[Records to process — start]
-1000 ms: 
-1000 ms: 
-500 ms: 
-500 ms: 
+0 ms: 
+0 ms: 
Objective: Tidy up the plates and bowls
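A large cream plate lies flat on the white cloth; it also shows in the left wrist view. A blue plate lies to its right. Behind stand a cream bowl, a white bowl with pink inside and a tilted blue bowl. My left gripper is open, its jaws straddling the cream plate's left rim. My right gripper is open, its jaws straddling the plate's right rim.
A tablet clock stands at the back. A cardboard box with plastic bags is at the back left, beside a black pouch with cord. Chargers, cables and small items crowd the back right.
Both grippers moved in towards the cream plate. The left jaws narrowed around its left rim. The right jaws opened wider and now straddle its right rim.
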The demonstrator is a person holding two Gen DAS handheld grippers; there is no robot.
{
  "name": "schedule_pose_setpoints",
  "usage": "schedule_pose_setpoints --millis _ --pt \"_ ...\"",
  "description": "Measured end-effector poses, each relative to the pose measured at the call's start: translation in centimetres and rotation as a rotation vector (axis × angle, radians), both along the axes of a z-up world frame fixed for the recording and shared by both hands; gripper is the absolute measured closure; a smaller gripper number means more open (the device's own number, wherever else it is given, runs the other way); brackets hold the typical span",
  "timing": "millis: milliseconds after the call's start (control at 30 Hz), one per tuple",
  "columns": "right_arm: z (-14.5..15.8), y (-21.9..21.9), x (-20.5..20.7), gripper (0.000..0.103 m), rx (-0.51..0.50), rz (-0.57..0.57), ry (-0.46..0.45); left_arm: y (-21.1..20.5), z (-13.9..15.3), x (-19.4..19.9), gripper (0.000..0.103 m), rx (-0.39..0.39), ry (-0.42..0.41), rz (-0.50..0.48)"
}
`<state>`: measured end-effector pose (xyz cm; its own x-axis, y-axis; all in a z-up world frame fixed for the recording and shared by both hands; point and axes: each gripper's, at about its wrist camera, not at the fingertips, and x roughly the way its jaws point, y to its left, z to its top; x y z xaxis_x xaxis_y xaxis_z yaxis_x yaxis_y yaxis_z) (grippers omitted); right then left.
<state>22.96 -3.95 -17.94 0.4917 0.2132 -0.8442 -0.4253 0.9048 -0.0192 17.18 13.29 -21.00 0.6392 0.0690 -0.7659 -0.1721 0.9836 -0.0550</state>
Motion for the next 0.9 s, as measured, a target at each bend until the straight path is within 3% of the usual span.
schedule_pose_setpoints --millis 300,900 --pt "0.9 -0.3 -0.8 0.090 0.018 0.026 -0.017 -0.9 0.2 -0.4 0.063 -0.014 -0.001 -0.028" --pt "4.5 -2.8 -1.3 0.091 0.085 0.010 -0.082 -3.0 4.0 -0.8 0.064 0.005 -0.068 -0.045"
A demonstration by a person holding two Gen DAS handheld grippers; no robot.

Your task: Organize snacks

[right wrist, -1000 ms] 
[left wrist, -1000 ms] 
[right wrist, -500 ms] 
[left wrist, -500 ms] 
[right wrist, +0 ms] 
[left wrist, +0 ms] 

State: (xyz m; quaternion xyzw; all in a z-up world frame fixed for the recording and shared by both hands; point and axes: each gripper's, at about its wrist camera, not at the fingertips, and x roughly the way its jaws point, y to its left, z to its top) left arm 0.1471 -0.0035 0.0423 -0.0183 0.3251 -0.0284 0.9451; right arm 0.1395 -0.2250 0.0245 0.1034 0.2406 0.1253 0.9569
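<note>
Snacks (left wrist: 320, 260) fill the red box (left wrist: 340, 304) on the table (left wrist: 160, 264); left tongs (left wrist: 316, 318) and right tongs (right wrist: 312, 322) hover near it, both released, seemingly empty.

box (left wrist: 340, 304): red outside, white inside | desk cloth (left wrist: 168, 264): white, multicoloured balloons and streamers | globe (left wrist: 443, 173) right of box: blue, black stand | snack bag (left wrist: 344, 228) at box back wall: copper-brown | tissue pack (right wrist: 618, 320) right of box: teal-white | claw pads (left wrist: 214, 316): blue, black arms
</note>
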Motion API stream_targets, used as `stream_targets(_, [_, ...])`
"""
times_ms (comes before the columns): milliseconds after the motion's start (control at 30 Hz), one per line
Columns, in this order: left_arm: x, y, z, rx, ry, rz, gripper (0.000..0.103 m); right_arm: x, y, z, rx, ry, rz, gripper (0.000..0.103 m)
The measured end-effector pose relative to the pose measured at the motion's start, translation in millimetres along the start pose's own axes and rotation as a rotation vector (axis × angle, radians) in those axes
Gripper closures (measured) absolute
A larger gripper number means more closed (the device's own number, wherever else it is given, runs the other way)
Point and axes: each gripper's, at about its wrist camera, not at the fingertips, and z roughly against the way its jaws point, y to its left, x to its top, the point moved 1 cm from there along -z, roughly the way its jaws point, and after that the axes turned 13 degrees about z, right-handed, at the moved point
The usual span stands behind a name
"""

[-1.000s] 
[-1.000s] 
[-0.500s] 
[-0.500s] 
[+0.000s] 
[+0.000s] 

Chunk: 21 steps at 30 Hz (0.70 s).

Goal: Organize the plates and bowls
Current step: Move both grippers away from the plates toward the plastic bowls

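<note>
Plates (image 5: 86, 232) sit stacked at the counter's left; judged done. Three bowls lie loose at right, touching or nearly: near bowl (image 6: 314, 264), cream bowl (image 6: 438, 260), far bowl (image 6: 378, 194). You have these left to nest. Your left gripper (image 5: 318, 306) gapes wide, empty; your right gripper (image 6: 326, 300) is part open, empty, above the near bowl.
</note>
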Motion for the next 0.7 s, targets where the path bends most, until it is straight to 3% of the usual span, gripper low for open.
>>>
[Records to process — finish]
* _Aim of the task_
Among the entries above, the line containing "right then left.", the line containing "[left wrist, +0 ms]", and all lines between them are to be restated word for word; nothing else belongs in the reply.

* _Expected answer_
`<state>`: measured end-effector pose (xyz cm; its own x-axis, y-axis; all in a z-up world frame fixed for the recording and shared by both hands; point and axes: each gripper's, at about its wrist camera, not at the fingertips, and x roughly the way its jaws point, y to its left, z to its top; x y z xaxis_x xaxis_y xaxis_z yaxis_x yaxis_y yaxis_z) (grippers omitted); right then left.
<state>22.96 -3.95 -17.94 0.4917 0.2132 -0.8442 -0.4253 0.9048 -0.0192 17.18 13.29 -21.00 0.6392 0.0690 -0.7659 -0.1721 0.9836 -0.0550</state>
Motion for the next 0.9 s, as measured, a target at each bend until the straight path is within 3% of the usual span.
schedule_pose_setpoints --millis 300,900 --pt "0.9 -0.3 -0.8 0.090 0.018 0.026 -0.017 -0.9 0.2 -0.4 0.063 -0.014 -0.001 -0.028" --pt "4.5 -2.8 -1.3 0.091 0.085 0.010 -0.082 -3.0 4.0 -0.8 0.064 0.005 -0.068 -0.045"
A demonstration by a person holding two Gen DAS handheld grippers; no robot.

Your task: Organize snacks

[right wrist, -1000 ms] 
[left wrist, -1000 ms] 
[right wrist, -500 ms] 
[left wrist, -500 ms] 
[right wrist, +0 ms] 
[left wrist, +0 ms] 

What the exercise required is now complete.